He looked at his watch. When he could get the face of it to swim into focus he saw it was ten minutes of nine, A.M.? he wondered. But it had to be; it was daylight. How in hell could he have been unconscious for—what was it—fifteen hours?

He gave up on that and turned his head, accepting the stab of pain he knew this was going to cost. Just beyond him was another narrow bed, the other of the set of twins and similarly covered with a blue chenille spread. Paulette Carmody lay on it, asleep, blond hair tousled and the wrinkled dress halfway up her thighs. Beyond her, at the end of a room which appeared to be all varnished pine, was the window from which the light was coming, what there was of it. It was barred. A small air conditioner was set in the bottom of it, and outside it the louvered shutters were closed.
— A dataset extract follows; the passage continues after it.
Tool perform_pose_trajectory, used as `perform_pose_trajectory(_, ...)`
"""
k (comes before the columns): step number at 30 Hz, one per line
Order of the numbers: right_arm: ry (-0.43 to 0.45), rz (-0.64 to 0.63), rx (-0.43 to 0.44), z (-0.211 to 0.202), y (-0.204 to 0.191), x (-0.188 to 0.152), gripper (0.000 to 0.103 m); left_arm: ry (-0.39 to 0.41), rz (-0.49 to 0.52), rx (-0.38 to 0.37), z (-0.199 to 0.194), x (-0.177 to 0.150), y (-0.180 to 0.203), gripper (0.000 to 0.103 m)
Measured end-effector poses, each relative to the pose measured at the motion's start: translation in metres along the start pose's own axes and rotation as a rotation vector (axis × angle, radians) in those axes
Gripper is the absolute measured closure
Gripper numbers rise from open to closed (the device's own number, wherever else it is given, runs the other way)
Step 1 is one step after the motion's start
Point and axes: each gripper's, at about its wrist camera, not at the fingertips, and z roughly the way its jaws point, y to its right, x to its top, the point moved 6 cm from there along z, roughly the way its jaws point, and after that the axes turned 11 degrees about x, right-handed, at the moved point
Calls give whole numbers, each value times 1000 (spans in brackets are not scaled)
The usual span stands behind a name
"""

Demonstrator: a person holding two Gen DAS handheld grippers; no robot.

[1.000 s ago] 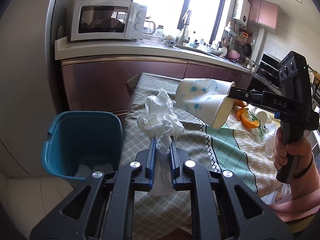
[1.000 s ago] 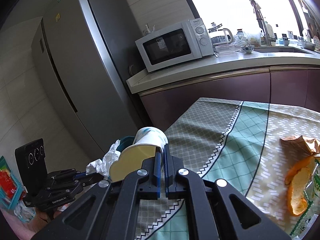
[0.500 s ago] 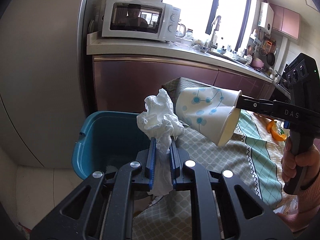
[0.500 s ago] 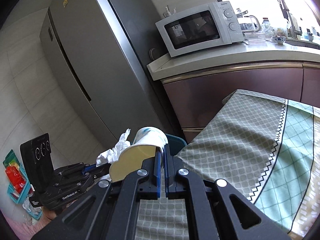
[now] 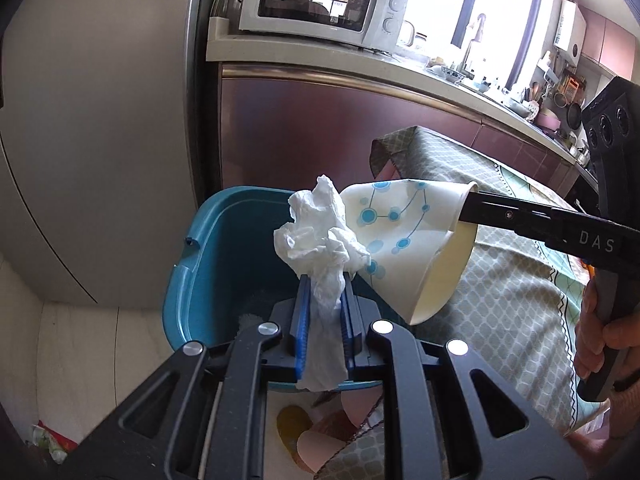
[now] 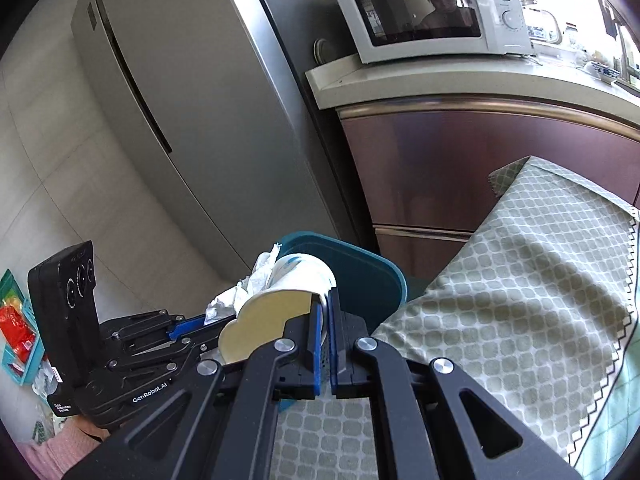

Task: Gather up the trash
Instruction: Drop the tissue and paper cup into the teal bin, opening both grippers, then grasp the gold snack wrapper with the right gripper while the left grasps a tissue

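Left claw (image 5: 325,292) clamps a crumpled tissue (image 5: 320,228); right claw (image 6: 325,312) pinches the rim of a tilted paper cup (image 5: 408,240). Both hang over the blue bin (image 5: 200,264) beside the worktop (image 6: 520,280). Neither is dropped yet; release remains.

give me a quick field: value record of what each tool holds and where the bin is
left tool: shut on crumpled tissue
right tool: shut on rim of paper cup, cup on its side
bin: teal, open, on the floor beside the table, below both items
table: covered with a patterned cloth
background: microwave on the counter
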Motion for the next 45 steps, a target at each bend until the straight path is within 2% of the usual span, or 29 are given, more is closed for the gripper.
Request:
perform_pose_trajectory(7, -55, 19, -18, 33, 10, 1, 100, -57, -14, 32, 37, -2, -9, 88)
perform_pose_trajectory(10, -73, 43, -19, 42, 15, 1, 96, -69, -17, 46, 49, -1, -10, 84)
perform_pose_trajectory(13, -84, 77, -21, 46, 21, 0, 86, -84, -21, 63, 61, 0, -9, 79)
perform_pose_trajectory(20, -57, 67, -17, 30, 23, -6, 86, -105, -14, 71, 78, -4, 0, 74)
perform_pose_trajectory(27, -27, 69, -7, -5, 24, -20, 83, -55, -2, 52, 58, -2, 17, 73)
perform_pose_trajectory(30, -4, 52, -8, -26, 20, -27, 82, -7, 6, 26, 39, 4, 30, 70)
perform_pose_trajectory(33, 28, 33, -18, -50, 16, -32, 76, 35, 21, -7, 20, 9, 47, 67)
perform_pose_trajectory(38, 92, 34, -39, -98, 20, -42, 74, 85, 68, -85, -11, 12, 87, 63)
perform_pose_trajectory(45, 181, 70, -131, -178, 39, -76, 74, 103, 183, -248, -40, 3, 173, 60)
Barred? He turned his head to the right. There was a door at that end of the room, armored with a thin plate of steel bolted at all four corners. Just to the right of it were two chests of drawers set side by side. Atop one of them was an intercom, and above the other a wall-mounted mirror and what looked like a sliding panel or pass-through below it. The panel was closed. But there was another door in the wall opposite the foot of the bed. It was ajar.

He swung his feet to the floor and sat up. Pain clamped its viselike grip on his head again, and he was assailed by vertigo. He tried to stand but fell back on the side of the bed. There was no feeling in his feet at all and no control over the muscles in his ankles. Apparently he’d been lying for a long time with his feet extending over the end of the bed, their own weight and that of the heavy brogues cutting off most of the circulation. He leaned down, managed to worry the shoes off, and began to massage them. They were swollen and as devoid of sensation as blocks of wood at first, but in a minute he could feel the pinpricks of returning circulation.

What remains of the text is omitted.